Aber genau das ist es doch: Ein Buch ist auch Arbeit, soll und muss auch Arbeit sein. Und Literatur ist (je nachdem) schön, aber längst nicht alles. Bücher sind Wissenstransporter, komplexe Diskurse, Entwicklungshilfen und Lernwerkzeuge, Erfahrungen und ausgewertete Diskussionen, Provokationen und Aggressoren, Friedensrichter, Faktenspeicher, kurz: die Motoren der Bewegungen unserer Gegenwart.

Es gibt auch nach wie vor jede Menge böse, dumme, menschenverachtende und falsche Bücher (und zudem sehr erfolgreiche, siehe oben), je nach Standpunkt. Und auch die sind für unsere Gesellschaft wohl nötig, so sie denn ihren Zustand widerspiegeln.

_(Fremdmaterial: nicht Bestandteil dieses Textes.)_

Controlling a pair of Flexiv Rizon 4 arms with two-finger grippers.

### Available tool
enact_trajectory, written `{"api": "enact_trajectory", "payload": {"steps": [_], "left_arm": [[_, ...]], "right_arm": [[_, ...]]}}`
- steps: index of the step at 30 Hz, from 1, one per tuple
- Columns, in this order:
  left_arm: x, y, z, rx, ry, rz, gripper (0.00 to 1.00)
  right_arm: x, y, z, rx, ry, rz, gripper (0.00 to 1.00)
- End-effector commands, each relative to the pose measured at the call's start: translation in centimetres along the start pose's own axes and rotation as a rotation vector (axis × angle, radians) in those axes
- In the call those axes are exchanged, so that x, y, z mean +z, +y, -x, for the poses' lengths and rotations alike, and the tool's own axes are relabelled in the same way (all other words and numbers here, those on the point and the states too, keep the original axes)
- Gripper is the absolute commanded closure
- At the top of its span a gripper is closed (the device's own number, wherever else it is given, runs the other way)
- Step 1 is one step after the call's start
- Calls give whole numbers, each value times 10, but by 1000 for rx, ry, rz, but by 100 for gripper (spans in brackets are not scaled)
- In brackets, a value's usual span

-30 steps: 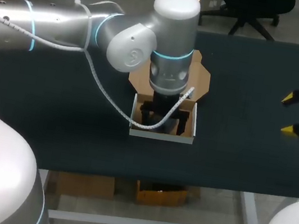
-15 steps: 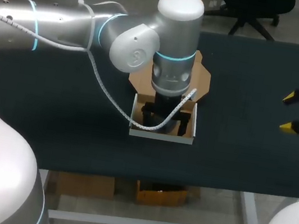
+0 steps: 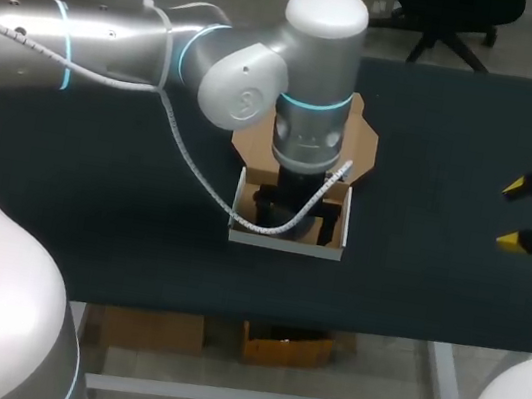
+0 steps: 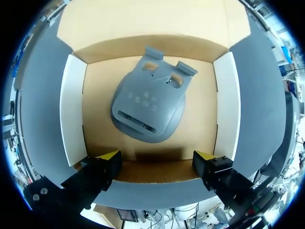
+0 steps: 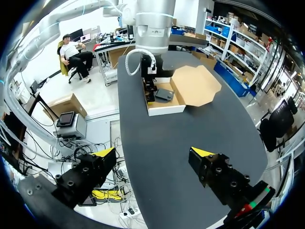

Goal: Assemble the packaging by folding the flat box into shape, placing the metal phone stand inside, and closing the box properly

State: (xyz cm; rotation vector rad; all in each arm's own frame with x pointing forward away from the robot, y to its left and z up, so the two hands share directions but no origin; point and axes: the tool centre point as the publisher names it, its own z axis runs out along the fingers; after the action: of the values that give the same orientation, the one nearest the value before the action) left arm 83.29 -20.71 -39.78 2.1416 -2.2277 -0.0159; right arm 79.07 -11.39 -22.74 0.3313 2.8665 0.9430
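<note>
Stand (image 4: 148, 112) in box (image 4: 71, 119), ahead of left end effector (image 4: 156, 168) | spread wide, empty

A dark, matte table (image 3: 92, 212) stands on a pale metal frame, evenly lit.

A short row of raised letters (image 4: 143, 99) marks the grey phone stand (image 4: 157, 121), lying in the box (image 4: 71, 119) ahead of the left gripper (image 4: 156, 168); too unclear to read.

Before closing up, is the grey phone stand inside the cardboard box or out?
Inside: the grey metal phone stand lies on the floor of the open white-sided cardboard box, within its walls.
</note>
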Motion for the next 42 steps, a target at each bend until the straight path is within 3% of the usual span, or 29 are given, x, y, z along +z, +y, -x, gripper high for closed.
{"api": "enact_trajectory", "payload": {"steps": [1, 33, 42], "left_arm": [[-1, 4, -2, -1, -8, -2, 0], [4, 67, -3, -75, -21, 24, 0], [-3, 68, -3, -74, -31, -6, 0]], "right_arm": [[-3, 0, 1, 0, 9, 4, 0], [-3, 0, 1, 0, 9, 4, 0], [-3, 0, 1, 0, 9, 4, 0]]}}
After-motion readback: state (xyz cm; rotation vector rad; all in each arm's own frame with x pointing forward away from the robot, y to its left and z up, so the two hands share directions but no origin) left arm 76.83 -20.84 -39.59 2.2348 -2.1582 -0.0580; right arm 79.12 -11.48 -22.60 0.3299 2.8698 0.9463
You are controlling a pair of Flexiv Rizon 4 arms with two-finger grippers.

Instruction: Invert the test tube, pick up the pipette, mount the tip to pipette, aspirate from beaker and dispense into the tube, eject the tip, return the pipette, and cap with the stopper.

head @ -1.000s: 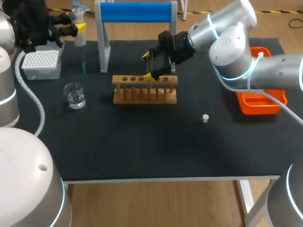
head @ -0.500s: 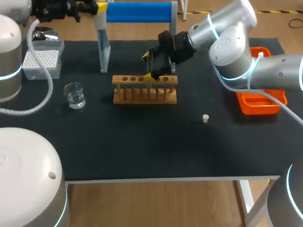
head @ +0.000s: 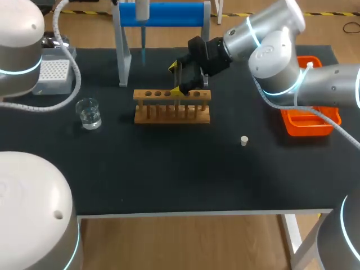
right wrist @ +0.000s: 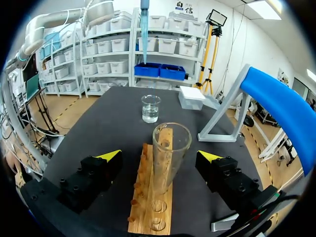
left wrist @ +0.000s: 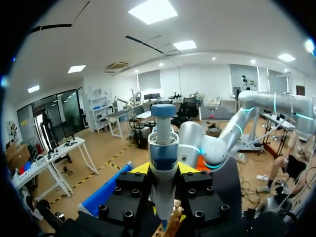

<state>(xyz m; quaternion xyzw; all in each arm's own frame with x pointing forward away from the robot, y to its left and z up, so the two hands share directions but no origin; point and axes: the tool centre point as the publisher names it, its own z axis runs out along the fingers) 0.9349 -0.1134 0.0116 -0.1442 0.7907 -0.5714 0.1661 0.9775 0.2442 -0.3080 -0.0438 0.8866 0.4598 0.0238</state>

Ein Buch gibt uns während der Lesenszeit den benötigten Raum, um eine Zeit lang ohne weitere Einflüsse von aussen (derer da eben mehr sind als je zuvor, und dieser Blog gehört leider selbst dazu) über etwas nachzudenken. Es sollte uns nicht nur zum Wohlfühlen und Hübschfinden antreiben, sondern zu Reflektion, Erkenntnis und Widerspruch. Und genau dafür fehlt uns die Zeit? Ja, weil wir nämlich zu viel lesen.

Hört auf zu Lesen – und lest endlich wieder!